During the Easter season, we invite you to reflect on the meaning of the Cross, via a recent article, “Christianity, when properly understood, is a religion of losers.” While a provocative and “click-bait” title, it helps us to understand what we truly lose and what we gain in the Cross of Christ, and in the Resurrection, during Easter. Three short paragraphs are below for your reflection:
“Christianity, properly understood, is a religion of losers – the worst of playground insults. For not only do we not want to be a loser, we don’t want to associate with them either. We pointedly shun losers, as if some of their loser-ness might rub off on us. Or rather, more honestly, we shun them because others might recognize us as among their number. And because we secretly fear that this might actually be true, we shun them all the more viciously, thus to distance ourselves all the more emphatically. And so the cock crows three times.
But it is true.

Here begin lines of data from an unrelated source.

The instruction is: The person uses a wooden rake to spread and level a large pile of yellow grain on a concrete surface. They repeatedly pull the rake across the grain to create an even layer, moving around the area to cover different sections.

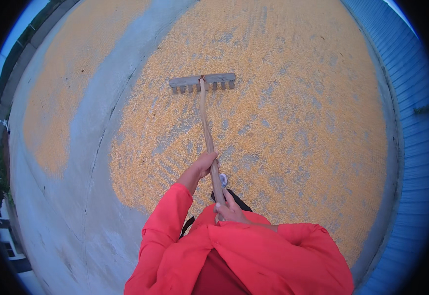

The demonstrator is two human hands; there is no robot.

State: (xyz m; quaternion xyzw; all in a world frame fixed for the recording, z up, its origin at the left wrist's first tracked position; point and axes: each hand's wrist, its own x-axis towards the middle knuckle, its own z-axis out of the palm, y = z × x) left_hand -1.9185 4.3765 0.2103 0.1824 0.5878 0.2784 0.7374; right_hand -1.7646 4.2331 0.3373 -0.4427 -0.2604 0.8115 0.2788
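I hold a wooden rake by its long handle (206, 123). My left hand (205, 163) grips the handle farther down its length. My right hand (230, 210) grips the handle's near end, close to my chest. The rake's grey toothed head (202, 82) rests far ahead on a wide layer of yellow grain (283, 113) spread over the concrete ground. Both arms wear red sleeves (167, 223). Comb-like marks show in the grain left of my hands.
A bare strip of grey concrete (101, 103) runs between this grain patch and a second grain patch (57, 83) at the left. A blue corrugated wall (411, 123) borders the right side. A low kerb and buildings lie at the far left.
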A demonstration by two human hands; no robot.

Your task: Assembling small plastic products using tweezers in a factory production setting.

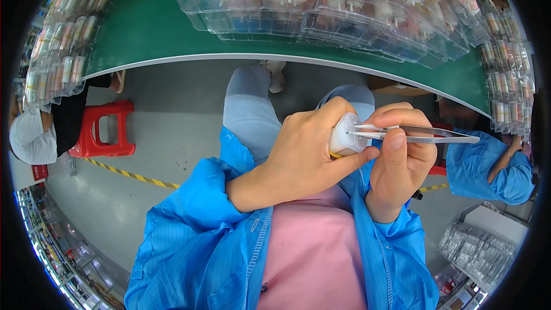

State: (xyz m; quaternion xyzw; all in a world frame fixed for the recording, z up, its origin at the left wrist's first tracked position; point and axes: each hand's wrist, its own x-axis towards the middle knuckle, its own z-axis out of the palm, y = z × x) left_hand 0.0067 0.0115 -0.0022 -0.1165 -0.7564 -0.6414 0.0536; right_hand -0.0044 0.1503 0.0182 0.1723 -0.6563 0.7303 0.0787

Deep failure, the failure of our lives, is something we occasionally contemplate in the middle of the night, in those moments of terrifying honesty before we get up and dress for success. Ecce homo, said Pilate. Behold, the man. This is humanity. And the facade of success we present to the world is commonly a desperate attempt to ward off this knowledge. At the beginning of Lent, Christians are reminded of this in the most emphatic of ways: know that you are dust and to dust you shall return. Those who used the period of Lent to give things up are invited to live life stripped bare, experiencing humanity in the raw, without the familiar props to our ego.
But here’s the thing. The Christian story, like the best sort of terrifying psychoanalysis, strips you down to nothing in order for you to face yourself anew. For it turns out that losers are not despised or rejected, not ultimately. In fact, losers can discover something about themselves that winners cannot ever appreciate – that they are loved and
wanted simply because of who they are and not because of what they achieve. That despite it all, raw humanity is glorious and wonderful, entirely worthy of love. This is revealed precisely at the greatest point of dejection. The resurrection is not a conjuring trick with bones. It is a revelation that love is stronger than death, that human worth is not indexed to worldly success.”
Today we rejoice, for we who were lost are today found.
For His Mercy Endure Forever! Alleluia, Alleluia!